____ Material for the task
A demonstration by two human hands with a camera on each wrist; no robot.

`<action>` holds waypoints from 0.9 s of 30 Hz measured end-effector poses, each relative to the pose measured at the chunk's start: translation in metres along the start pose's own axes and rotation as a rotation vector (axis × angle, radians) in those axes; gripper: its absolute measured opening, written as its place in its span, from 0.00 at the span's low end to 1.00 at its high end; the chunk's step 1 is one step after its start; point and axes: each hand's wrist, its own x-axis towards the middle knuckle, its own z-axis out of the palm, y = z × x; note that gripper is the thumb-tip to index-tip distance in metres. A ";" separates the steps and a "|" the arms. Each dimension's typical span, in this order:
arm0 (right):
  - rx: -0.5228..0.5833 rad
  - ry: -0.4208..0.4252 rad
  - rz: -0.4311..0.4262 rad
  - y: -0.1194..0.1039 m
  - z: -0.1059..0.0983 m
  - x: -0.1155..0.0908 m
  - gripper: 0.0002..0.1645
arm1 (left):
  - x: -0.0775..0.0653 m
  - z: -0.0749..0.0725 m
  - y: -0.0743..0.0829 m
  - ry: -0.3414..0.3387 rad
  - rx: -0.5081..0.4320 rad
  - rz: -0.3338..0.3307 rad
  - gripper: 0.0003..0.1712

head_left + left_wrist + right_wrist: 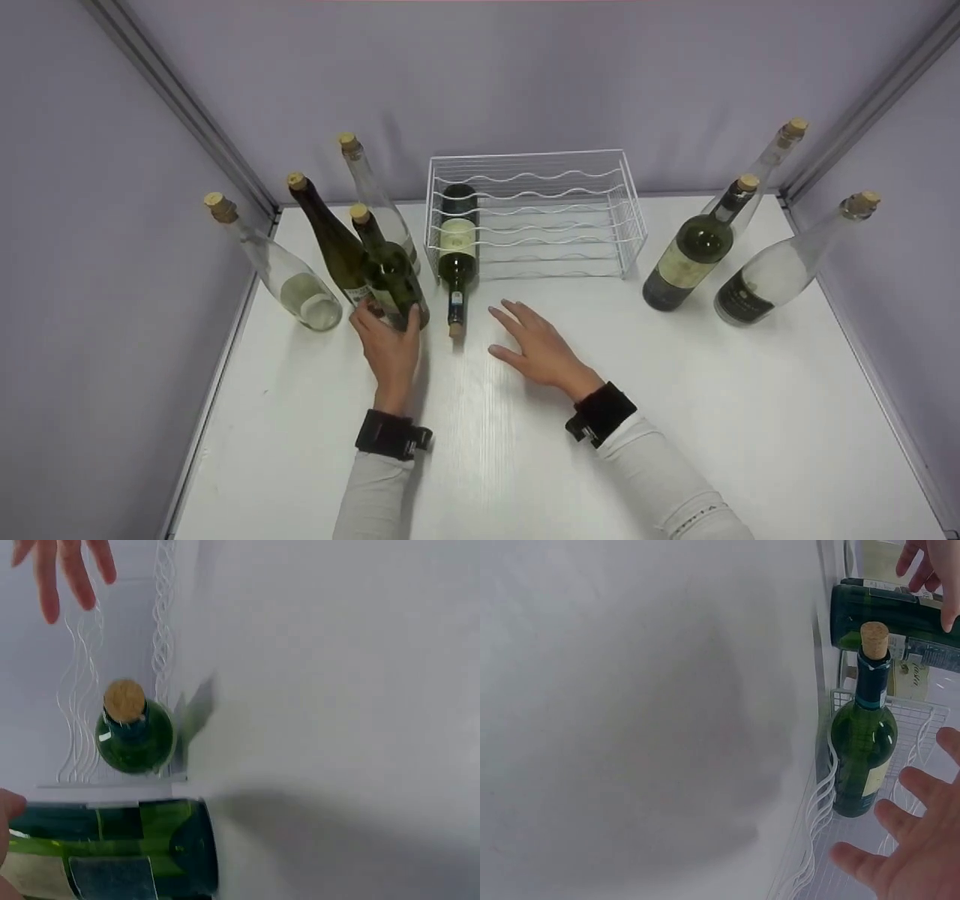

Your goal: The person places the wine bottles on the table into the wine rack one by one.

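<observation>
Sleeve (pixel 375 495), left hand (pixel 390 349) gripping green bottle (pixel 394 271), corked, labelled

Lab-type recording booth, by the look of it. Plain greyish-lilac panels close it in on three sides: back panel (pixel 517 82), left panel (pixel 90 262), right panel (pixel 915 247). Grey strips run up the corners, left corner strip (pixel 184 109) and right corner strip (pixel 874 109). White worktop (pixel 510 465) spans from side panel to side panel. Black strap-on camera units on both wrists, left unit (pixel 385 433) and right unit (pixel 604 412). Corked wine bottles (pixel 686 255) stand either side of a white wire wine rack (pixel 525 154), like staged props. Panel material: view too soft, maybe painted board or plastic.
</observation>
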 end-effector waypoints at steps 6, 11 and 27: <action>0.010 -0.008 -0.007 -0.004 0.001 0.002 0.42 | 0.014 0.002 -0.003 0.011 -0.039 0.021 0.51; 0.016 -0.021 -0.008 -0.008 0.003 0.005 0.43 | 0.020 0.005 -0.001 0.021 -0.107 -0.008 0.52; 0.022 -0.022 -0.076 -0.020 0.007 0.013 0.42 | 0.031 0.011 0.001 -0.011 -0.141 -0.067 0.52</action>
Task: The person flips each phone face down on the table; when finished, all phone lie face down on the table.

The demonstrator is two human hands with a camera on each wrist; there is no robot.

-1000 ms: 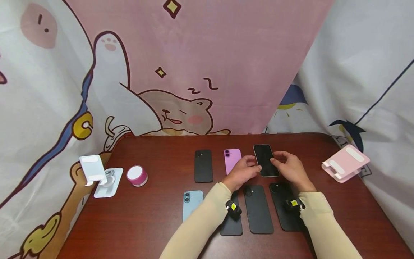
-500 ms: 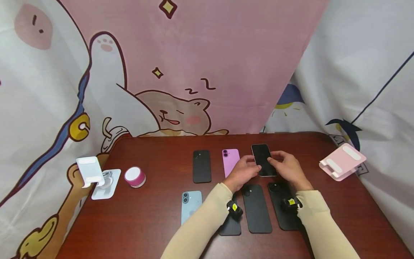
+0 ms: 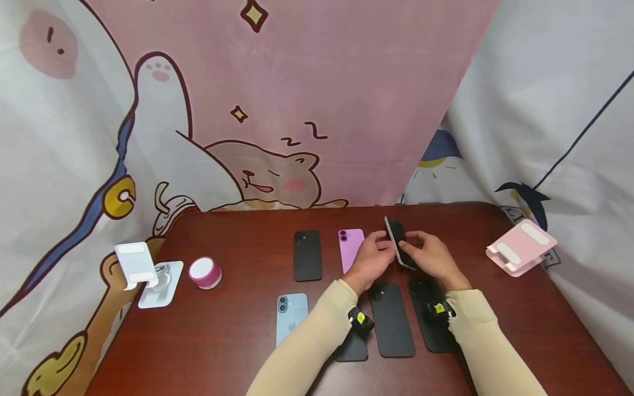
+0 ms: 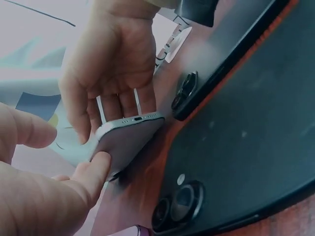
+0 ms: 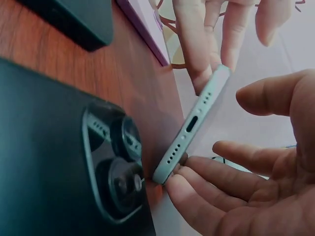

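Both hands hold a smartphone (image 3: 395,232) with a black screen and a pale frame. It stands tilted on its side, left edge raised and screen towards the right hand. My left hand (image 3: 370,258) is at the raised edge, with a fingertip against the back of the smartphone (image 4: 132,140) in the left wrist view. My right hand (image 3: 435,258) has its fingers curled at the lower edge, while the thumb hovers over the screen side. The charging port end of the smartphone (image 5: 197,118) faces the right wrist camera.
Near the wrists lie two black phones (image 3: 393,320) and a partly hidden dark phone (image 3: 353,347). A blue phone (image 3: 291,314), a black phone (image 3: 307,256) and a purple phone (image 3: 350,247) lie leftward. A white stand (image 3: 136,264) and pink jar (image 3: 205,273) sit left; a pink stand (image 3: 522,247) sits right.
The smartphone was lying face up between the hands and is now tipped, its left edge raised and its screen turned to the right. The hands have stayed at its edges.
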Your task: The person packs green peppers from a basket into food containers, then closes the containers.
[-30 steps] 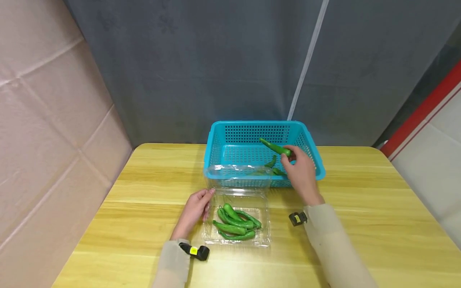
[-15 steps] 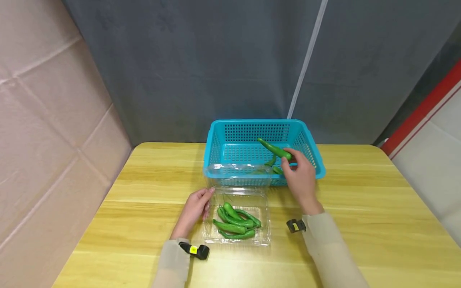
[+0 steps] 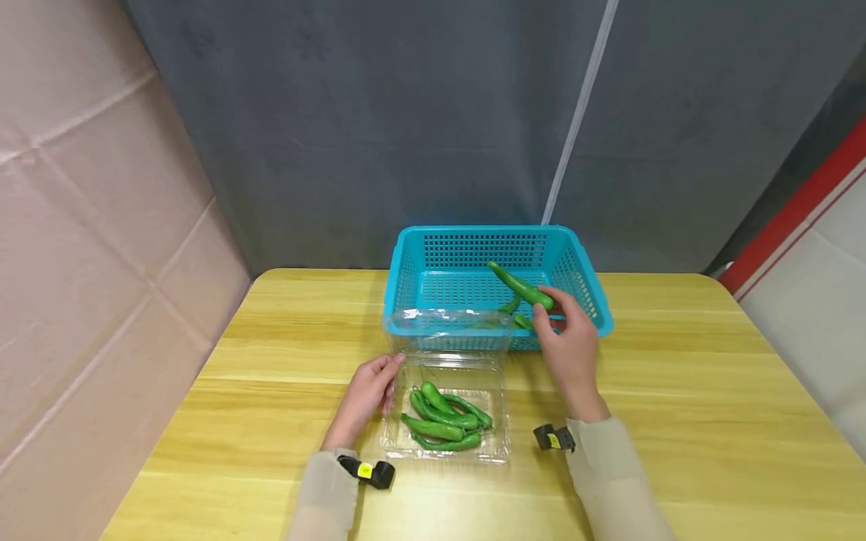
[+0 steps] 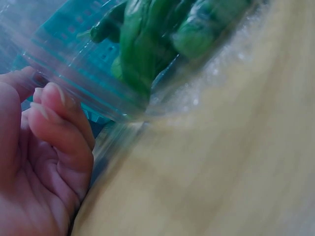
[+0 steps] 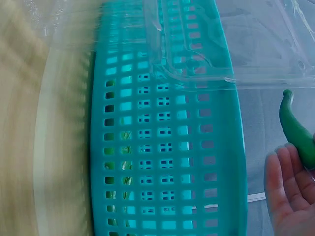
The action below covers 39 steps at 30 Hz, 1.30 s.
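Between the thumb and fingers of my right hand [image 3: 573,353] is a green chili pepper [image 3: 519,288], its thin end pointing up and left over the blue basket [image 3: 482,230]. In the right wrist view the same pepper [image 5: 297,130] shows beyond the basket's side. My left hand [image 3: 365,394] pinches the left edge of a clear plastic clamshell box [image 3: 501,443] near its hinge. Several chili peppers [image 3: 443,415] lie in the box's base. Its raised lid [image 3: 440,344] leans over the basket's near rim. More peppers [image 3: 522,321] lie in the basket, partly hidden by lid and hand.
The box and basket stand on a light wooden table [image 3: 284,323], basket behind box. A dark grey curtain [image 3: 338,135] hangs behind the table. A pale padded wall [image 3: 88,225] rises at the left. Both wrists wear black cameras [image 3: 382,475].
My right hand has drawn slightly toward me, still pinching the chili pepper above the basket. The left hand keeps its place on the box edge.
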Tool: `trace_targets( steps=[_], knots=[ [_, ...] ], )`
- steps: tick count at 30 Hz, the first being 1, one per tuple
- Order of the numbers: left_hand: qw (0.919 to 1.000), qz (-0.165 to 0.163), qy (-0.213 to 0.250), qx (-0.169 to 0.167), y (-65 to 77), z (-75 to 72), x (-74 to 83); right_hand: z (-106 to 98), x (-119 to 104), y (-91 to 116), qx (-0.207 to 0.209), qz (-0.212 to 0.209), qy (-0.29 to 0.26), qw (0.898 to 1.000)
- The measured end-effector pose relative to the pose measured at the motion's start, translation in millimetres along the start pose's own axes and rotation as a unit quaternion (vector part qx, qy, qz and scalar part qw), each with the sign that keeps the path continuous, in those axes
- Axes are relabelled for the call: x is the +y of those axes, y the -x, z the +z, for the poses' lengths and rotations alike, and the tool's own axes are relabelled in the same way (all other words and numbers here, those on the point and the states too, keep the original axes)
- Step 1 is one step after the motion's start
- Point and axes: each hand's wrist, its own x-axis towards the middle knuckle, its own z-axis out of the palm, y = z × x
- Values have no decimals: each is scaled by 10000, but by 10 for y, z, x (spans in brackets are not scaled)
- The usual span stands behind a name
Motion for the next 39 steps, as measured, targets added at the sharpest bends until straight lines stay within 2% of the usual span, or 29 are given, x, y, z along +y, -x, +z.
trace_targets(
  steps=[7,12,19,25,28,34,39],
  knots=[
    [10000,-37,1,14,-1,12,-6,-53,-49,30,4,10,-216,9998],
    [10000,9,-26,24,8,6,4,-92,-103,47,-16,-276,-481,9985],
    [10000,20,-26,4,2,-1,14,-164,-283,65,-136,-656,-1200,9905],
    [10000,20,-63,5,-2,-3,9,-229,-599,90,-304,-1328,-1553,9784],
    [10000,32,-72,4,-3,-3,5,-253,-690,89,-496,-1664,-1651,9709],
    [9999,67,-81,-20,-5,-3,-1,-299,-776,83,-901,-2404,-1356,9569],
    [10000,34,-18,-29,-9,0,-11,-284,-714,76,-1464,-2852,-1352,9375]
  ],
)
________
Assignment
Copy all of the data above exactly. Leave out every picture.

Worked solution
A demonstration by two human hands with a camera on each wrist; no robot.

`<action>` holds waypoints from 0.9 s of 30 Hz measured end-effector poses, each relative to the pose measured at the chunk's start: translation in metres along the start pose's own axes and rotation as a rotation vector (axis × angle, radians) in those axes; gripper: its absolute measured opening, written as its place in its span, from 0.00 at the span's low end to 1.00 at its high end; the chunk's step 1 is one step after its start; point and axes: each hand's wrist, its own x-axis towards the middle knuckle, its own z-axis out of the palm, y = z × x; note that gripper is the thumb-tip to index-tip distance in metres. A ";" separates the steps and a "|" the arms. Each dimension's typical span, in this order:
arm0 (right):
  - rx: -0.5228..0.5833 rad
  - ry: -0.4208..0.4252 rad
  - rz: -0.4311..0.4262 rad
  - y: -0.1194..0.1039 m
  - z: -0.1059..0.0983 m
  - x: -0.1155..0.0908 m
  - gripper: 0.0002..0.1645
arm1 (left):
  - x: -0.0775..0.0653 m
  - z: -0.0749..0.0725 m
  - y: -0.0743..0.0829 m
  - ry: -0.3414..0.3387 rad
  - rx: -0.5081..0.4320 rad
  - rz: -0.3338..0.3307 rad
  - gripper: 0.0003..0.1712

head_left + left_wrist + right_wrist: 

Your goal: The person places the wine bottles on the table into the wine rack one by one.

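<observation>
Sleeve (pixel 375 495), left hand (pixel 390 349) gripping green bottle (pixel 394 271), corked, labelled

Lab-type recording booth, by the look of it. Plain greyish-lilac panels close it in on three sides: back panel (pixel 517 82), left panel (pixel 90 262), right panel (pixel 915 247). Grey strips run up the corners, left corner strip (pixel 184 109) and right corner strip (pixel 874 109). White worktop (pixel 510 465) spans from side panel to side panel. Black strap-on camera units on both wrists, left unit (pixel 385 433) and right unit (pixel 604 412). Corked wine bottles (pixel 686 255) stand either side of a white wire wine rack (pixel 525 154), like staged props. Panel material: view too soft, maybe painted board or plastic.
</observation>
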 end-effector waypoints at steps 6, 11 and 27: <action>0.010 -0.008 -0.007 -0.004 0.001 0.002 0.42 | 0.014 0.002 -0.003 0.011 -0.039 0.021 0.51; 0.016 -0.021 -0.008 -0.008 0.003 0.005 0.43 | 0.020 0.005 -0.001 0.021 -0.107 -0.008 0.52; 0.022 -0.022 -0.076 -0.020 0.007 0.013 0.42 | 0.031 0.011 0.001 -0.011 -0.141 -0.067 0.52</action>
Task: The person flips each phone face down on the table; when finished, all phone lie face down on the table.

The demonstrator is two human hands with a camera on each wrist; there is no robot.

-1000 ms: 
-500 ms: 
+0 ms: 
+0 ms: 
+0 ms: 

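Both hands hold a smartphone (image 3: 395,232) with a black screen and a pale frame. It stands tilted on its side, left edge raised and screen towards the right hand. My left hand (image 3: 370,258) is at the raised edge, with a fingertip against the back of the smartphone (image 4: 132,140) in the left wrist view. My right hand (image 3: 435,258) has its fingers curled at the lower edge, while the thumb hovers over the screen side. The charging port end of the smartphone (image 5: 197,118) faces the right wrist camera.
Near the wrists lie two black phones (image 3: 393,320) and a partly hidden dark phone (image 3: 353,347). A blue phone (image 3: 291,314), a black phone (image 3: 307,256) and a purple phone (image 3: 350,247) lie leftward. A white stand (image 3: 136,264) and pink jar (image 3: 205,273) sit left; a pink stand (image 3: 522,247) sits right.
The smartphone was lying face up between the hands and is now tipped, its left edge raised and its screen turned to the right. The hands have stayed at its edges.
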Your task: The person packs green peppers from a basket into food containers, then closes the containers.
[-30 steps] 
[-15 steps] 
[+0 steps] 
[+0 steps] 
[+0 steps] 
The action below covers 39 steps at 30 Hz, 1.30 s.
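Between the thumb and fingers of my right hand [image 3: 573,353] is a green chili pepper [image 3: 519,288], its thin end pointing up and left over the blue basket [image 3: 482,230]. In the right wrist view the same pepper [image 5: 297,130] shows beyond the basket's side. My left hand [image 3: 365,394] pinches the left edge of a clear plastic clamshell box [image 3: 501,443] near its hinge. Several chili peppers [image 3: 443,415] lie in the box's base. Its raised lid [image 3: 440,344] leans over the basket's near rim. More peppers [image 3: 522,321] lie in the basket, partly hidden by lid and hand.
The box and basket stand on a light wooden table [image 3: 284,323], basket behind box. A dark grey curtain [image 3: 338,135] hangs behind the table. A pale padded wall [image 3: 88,225] rises at the left. Both wrists wear black cameras [image 3: 382,475].
My right hand has drawn slightly toward me, still pinching the chili pepper above the basket. The left hand keeps its place on the box edge.
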Tool: `trace_targets( steps=[_], knots=[ [_, ...] ], )`
- steps: tick count at 30 Hz, the first being 1, one per tuple
- Order of the numbers: left_hand: qw (0.919 to 1.000), qz (-0.165 to 0.163), qy (-0.213 to 0.250), qx (-0.169 to 0.167), y (-65 to 77), z (-75 to 72), x (-74 to 83); right_hand: z (-106 to 98), x (-119 to 104), y (-91 to 116), qx (-0.207 to 0.209), qz (-0.212 to 0.209), qy (-0.29 to 0.26), qw (0.898 to 1.000)
- The measured end-effector pose relative to the pose measured at the motion's start, translation in millimetres along the start pose's own axes and rotation as a unit quaternion (vector part qx, qy, qz and scalar part qw), each with the sign that keeps the path continuous, in those axes
- Axes are relabelled for the call: x is the +y of those axes, y the -x, z the +z, for the poses' lengths and rotations alike, and the tool's own axes are relabelled in the same way (all other words and numbers here, those on the point and the states too, keep the original axes)
- Step 1 is one step after the motion's start
- Point and axes: each hand's wrist, its own x-axis towards the middle knuckle, its own z-axis out of the palm, y = z × x
- Values have no decimals: each is scaled by 10000, but by 10 for y, z, x (spans in brackets are not scaled)
- The usual span stands behind a name
Motion for the next 39 steps, as measured, targets added at the sharpest bends until straight lines stay within 2% of the usual span, or 29 are given, x, y, z along +y, -x, +z.
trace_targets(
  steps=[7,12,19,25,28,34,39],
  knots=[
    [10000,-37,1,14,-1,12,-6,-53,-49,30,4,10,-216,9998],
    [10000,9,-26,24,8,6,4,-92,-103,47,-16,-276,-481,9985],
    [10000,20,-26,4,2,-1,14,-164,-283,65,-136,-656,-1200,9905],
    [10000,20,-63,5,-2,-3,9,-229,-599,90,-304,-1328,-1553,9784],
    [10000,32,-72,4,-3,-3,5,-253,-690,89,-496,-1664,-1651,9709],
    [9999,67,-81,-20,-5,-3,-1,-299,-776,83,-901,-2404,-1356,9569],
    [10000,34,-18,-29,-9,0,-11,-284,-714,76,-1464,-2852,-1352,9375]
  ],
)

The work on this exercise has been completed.